Anyway, this is how the Europa Focus Group's overall discussions of a Europa lander seemed to be tilting. (And at least I gave them a little useful input, since I was the one who brought up the penetrator concept to Spilker's subgroup that was discussing the engineering design of a lander, and they were genuinely interested in it and recommended some further inquiries to NASA and JPL about its possible feasibility. They also want to get in touch with Lucey -- although Torrance Johnson remains highly skeptical about the whole idea. One guy named Paul Holland seems to have turned into a flat-out fan of the idea.) Coming up next: my summary of the actual scientific talks at the meeting -- which were a good deal more interesting overall than I'd figured they would be.
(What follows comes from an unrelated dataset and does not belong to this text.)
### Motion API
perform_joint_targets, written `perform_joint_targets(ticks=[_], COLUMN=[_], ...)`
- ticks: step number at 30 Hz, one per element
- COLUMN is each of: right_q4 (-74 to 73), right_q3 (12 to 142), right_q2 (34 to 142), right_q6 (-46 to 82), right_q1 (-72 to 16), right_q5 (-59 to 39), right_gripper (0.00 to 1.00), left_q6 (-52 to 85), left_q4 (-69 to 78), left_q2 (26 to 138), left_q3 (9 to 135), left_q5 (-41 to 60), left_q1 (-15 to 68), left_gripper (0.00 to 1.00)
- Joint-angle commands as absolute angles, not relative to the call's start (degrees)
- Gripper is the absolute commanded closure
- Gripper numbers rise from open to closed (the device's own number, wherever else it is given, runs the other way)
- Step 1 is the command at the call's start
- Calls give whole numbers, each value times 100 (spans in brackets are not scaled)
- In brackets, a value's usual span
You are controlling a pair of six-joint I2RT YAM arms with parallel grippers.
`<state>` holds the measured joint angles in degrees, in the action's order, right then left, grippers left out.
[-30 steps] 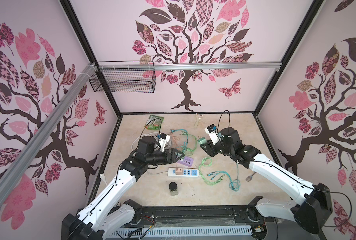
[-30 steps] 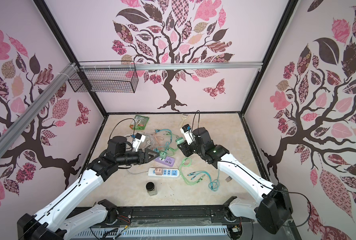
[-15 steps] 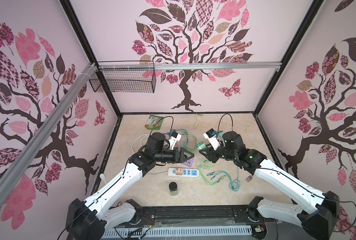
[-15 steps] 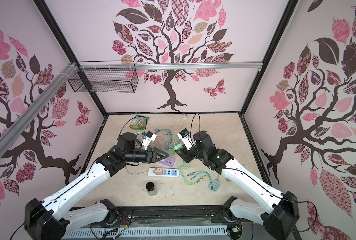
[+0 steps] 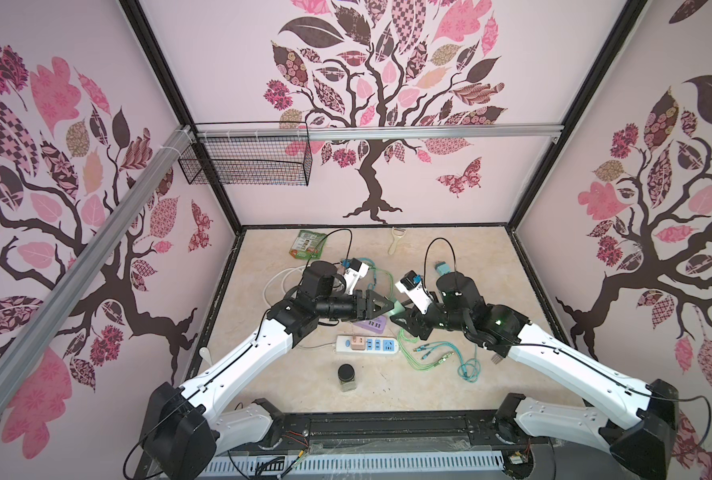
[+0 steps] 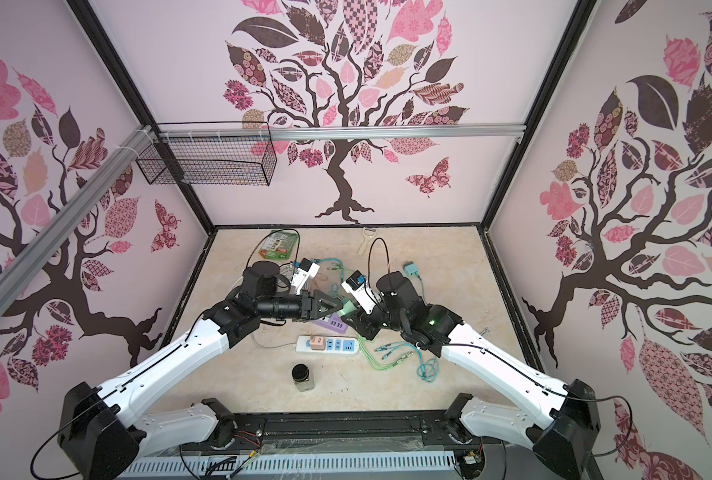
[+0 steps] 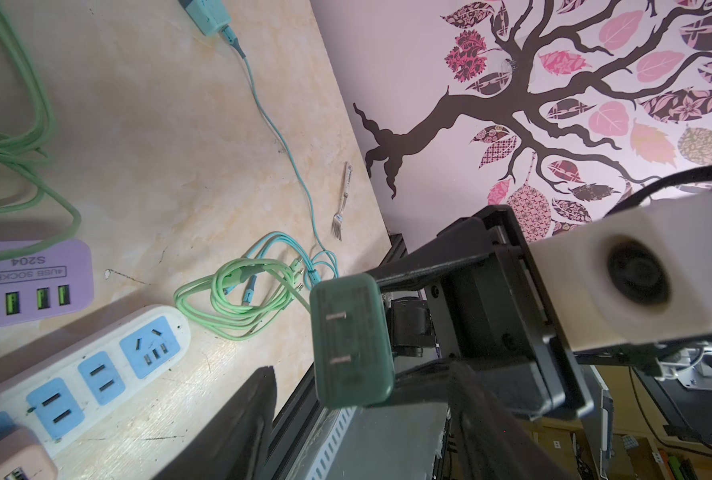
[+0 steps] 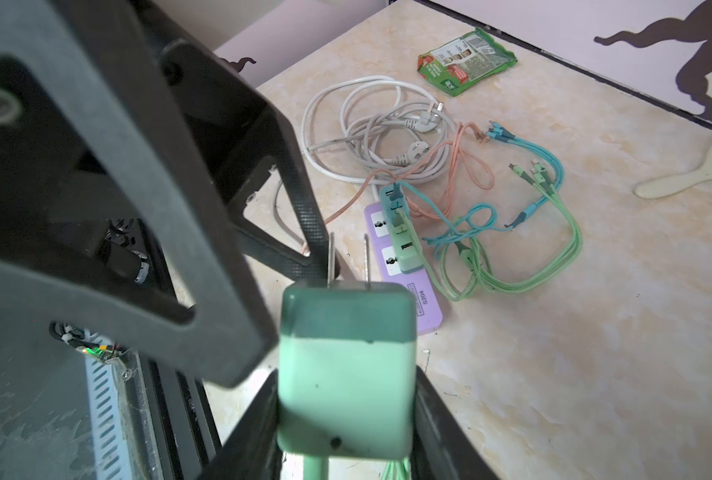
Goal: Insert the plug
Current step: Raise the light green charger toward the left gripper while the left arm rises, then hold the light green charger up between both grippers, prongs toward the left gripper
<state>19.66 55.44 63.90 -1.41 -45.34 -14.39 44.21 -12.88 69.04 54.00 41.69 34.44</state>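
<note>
My right gripper [image 8: 346, 419] is shut on the green plug [image 8: 346, 365] and holds it in the air, its two metal prongs pointing away from the wrist. In both top views the plug [image 5: 396, 308] [image 6: 348, 308] hangs over the purple USB socket block [image 5: 372, 325]. My left gripper [image 7: 358, 436] faces the prongs of the plug [image 7: 350, 340]. It is open, with a finger on each side of the plug and a gap on both sides. The white power strip [image 5: 369, 344] [image 7: 96, 365] with blue sockets lies just in front, a pink adapter [image 5: 356, 341] in it.
Green and teal cables [image 5: 429, 357] lie right of the strip. A black-lidded jar [image 5: 347, 377] stands nearer the front edge. Behind are a coiled white cord [image 8: 371, 129], a snack packet [image 5: 308, 243], a peeler [image 5: 396, 239] and a teal charger [image 5: 441, 268]. A fork [image 7: 342, 203] lies by the right wall.
Both arms have swung toward the middle and now meet tip to tip. The left jaws have narrowed a little around the plug that the right gripper still holds.
</note>
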Motion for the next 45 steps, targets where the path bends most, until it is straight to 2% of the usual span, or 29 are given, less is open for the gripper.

Posted by: PhilCo126 Mar 2 2006, 06:13 PM

Interesting post !
Post Scriptum: aren't we supposed to stay away from Europe ( 2001 a space odyssey wink.gif ... )

Posted by: helvick Mar 2 2006, 07:07 PM

QUOTE (PhilCo126 @ Mar 2 2006, 06:13 PM) *
Post Scriptum: aren't we supposed to stay away from Europe ( 2001 a space odyssey wink.gif ... )

Well - if so then you, me, Doug and about a third of the crew here are all in trouble already. smile.gif

Posted by: BruceMoomaw Mar 2 2006, 08:16 PM

If I had a nickel for every time that joke was used at the meeting...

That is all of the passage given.